Imprevidência: Os equívocos da matéria do jornal Valor Econômico sobre fundos de pensão

No dia 4 de novembro, o jornal Valor Econômico fez uma matéria sobre fundos de pensão que comete diversos equívocos. A reportagem trata da opção que os fundos de pensão estão oferecendo a participantes de planos de renda vitalícia de sacar todo o dinheiro dos benefícios de uma só vez.

Inicialmente, uma reportagem que trata de previdência complementar, e que tenta dar um caráter técnico e de isenção ao reproduzir declarações de profissionais especialistas do setor, erra ao ignorar os conceitos de seguro, atuária e mutualismo.

Seguro e ‘recapitalização’

Não se contrata um SEGURO, via uma seguradora (com o custo da taxa de administração correspondente), se se pode gerenciar sozinho (bancar a indenização) o risco do SINISTRO a ser indenizado. A contratação de uma seguradora acontece exatamente porque você precisa mitigar o seu risco compartilhando-o com mais indivíduos (mutualismo). A “RECAPITALIZAÇÃO”, neologismo utilizado na reportagem do Valor, nega esta necessidade.

Implicações do mutualismo

A citação de um evento “raro” de uma pessoa em estado terminal, já diagnosticada, rompe totalmente com o mutualismo e com os princípios previdenciários. Só para permitir uma comparação simples, seria como se uma pessoa contratasse um seguro para o seu carro sabendo que ele teria o seu carro roubado dentro de poucos dias. O mutualismo pressupõe que aquele que tem a infelicidade de morrer antes do tempo previsto atuarialmente deixaria reservas financeiras para cobrir aquele que excedeu a este tempo. Só que, a princípio, você não sabe a que “time” você pertence.

Se morrer, a família ganha…

Se todos os participantes de um plano de previdência de renda vitalícia souberem qual sua expectativa de vida, naturalmente aqueles que pertencem ao “time” dos que vão morrer cedo farão a “recapitalização” e, por consequência, aqueles do “time” dos que vão morrer tarde ficarão sem renda. Sinceramente, não existe violência social maior em uma sociedade considerada civilizada.

…se viver, todos perdem

Na previdência social (pública ou privada), o mutualismo, ou seja, o compartilhamento coletivo do risco inerente ao “viver”, é imprescindível. Sem ele, o cidadão, sozinho, não tem como enfrentar os sinistros naturais de sua vida, tais como o risco da invalidez deixá-lo incapacitado a produzir renda, o risco da perda temporária de renda no caso de doença, o risco da eventual morte prematura deixar seus dependentes vulneráveis, no caso da velhice sem renda, seja a sua velhice ou a de seu companheiro (a).

Pegando uma citação da matéria do Valor: “uma das vantagens para quem faz a recapitalização é transformar a renda de novo em patrimônio” (grifo nosso). Isto quer dizer que o patrimônio construído pelo participante e gerido por uma entidade de previdência não é mais patrimônio do participante? Ele só será patrimônio se retornar para uma conta individual do participante, mesmo que gerido pela mesma entidade?

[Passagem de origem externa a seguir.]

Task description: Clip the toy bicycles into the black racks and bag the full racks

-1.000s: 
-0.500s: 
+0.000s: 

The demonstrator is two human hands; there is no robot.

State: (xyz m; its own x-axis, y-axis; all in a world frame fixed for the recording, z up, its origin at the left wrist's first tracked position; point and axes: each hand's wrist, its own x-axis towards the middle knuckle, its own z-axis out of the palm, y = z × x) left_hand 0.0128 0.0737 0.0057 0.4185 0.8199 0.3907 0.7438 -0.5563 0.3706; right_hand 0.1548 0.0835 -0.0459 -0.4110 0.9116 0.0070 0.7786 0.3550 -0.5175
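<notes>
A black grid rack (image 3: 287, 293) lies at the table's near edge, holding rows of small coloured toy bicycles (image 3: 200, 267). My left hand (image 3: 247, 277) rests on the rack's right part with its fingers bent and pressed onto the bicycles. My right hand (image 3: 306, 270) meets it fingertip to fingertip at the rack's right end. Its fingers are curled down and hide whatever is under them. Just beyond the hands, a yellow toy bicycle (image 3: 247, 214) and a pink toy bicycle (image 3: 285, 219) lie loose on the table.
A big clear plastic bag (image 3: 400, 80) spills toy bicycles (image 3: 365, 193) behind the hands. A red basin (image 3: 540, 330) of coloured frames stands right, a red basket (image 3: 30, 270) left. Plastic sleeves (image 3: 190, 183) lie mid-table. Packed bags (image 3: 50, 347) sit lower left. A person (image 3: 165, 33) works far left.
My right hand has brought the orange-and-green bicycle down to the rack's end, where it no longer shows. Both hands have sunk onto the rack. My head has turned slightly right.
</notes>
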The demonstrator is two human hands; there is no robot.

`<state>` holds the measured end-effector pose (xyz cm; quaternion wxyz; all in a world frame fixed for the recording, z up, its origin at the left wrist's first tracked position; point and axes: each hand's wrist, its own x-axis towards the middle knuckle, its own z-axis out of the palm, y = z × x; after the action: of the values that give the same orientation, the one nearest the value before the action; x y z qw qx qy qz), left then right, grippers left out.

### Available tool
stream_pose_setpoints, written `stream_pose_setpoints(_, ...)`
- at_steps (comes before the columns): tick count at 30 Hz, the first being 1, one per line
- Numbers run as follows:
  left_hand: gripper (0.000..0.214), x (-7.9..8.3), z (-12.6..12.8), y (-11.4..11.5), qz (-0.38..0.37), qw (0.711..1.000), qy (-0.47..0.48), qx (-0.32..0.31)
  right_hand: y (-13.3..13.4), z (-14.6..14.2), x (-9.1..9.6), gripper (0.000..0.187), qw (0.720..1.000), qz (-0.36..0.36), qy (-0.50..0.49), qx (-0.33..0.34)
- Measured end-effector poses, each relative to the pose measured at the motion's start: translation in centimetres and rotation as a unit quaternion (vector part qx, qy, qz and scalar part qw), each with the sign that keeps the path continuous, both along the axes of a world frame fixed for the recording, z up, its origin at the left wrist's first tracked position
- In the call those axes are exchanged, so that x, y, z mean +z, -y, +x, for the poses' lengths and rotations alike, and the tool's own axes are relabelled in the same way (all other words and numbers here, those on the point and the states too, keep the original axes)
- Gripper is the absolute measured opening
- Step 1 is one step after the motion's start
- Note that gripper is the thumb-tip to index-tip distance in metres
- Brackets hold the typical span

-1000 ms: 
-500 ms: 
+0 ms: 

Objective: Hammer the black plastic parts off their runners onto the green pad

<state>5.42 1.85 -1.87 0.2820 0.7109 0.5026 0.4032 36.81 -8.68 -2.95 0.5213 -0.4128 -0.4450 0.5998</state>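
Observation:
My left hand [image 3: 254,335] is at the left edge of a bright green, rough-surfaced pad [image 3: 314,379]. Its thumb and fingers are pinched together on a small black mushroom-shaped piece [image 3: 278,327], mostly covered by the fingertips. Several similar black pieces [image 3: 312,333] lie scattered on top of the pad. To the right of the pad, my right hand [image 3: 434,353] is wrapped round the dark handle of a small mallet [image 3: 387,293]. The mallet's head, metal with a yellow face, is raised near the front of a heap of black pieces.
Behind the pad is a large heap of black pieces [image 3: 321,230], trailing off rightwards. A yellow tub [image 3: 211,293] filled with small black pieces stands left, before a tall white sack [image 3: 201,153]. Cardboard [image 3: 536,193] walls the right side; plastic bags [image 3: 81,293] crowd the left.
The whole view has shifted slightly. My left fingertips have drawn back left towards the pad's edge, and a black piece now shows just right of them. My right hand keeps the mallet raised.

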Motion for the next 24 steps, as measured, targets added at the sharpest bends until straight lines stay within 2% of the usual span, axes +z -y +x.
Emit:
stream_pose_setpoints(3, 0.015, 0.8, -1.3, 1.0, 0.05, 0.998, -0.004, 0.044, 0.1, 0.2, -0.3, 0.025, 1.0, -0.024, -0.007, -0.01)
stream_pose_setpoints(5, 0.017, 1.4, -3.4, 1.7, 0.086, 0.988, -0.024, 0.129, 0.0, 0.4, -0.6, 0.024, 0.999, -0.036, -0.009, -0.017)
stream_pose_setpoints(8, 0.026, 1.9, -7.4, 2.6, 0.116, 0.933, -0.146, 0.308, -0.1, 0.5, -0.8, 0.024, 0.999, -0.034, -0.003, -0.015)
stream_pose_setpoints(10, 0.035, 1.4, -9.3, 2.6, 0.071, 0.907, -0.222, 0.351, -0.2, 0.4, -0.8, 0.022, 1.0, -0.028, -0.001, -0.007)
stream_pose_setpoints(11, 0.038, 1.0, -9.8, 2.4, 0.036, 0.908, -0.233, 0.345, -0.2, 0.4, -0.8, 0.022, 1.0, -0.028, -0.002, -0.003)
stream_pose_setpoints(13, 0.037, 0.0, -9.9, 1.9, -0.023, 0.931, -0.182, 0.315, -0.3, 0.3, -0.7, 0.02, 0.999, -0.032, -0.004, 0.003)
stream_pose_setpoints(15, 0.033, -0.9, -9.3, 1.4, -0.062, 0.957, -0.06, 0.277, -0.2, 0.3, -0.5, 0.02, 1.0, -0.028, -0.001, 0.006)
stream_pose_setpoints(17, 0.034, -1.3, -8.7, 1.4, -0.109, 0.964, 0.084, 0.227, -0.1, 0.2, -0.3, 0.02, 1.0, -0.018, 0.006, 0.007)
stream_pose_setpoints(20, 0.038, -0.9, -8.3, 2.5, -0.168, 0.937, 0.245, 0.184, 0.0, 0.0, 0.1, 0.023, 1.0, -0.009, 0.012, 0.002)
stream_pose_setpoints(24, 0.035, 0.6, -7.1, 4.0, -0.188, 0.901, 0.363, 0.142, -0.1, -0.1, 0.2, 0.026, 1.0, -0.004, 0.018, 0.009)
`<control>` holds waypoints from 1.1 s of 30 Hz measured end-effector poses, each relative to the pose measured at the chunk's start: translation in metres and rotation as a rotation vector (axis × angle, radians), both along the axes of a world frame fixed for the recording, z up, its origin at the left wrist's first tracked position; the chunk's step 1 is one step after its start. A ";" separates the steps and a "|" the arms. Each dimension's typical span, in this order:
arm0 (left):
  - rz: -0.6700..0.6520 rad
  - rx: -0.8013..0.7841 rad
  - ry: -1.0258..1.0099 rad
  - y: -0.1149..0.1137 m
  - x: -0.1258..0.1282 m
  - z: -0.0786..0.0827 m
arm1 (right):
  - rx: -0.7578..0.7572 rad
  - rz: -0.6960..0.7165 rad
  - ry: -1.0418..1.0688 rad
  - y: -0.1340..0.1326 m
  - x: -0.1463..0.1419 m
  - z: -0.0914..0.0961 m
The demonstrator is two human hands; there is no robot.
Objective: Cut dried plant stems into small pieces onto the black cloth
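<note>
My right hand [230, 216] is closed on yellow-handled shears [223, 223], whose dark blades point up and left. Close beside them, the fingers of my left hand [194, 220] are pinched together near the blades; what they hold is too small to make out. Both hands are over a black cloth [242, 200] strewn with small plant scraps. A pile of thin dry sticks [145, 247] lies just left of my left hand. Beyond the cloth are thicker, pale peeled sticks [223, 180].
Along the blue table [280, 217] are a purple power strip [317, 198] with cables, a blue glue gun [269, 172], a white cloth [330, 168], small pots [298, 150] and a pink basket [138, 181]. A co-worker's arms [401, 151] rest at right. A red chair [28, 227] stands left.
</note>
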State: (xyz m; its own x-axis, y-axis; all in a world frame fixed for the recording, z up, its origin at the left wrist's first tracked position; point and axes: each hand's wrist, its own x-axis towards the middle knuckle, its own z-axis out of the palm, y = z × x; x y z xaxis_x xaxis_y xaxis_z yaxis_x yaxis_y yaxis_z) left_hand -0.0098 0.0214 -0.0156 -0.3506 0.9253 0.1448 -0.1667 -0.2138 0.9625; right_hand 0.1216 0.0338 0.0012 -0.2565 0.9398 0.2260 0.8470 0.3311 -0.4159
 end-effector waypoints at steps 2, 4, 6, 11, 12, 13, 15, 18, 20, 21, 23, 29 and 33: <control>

Gráfico publicado na matéria do Valor Econômico faz simulações de acordo com as características dos participantes

Dever fiduciário

Também chama a atenção o fato de diretores de fundos de pensão, ouvidos pelo jornal Valor, estarem incentivando a retirada de recursos dos fundos de pensão, ou seja, estão colaborando com o fim desses planos. Isso vai de encontro com o princípio de proteger os planos, como prega a Previc.

O Guia Previc de “Melhores Práticas de Governança para Entidades Fechadas de Previdência Complementar” diz textualmente, em seu parágrafo 50, sobre Dever Fiduciário: “Os conselheiros e dirigentes devem proteger os direitos e interesses da EFPC e de seus participantes, empregando, no exercício da função, o cuidado e a diligência que todo homem ativo e probo costuma empregar na administração de seus próprios bens”.

Questões sem resposta

A partir da matéria do Valor, outras questões (além das que já fizemos) ficam sem resposta:

1 – O dinheiro retirado é suficiente para comprar um plano de renda vitalícia equivalente no mercado segurador?

2 – Pessoas mais idosas vão conseguir administrar com segurança os recursos num cenário de juros baixos, de modo a ter renda adequada até morrer? 

3) A matéria fala em deixar recursos de herança. Num cenário de longevidade, como ocorre atualmente, o que acontece se os recursos acabarem antes de a pessoa morrer?    A matéria não responde a nada disso. Fica o alerta para seletividade de situações aventadas pela reportagem do Valor que, nem de longe, discute todas as questões envolvidas quando tratamos de previdência.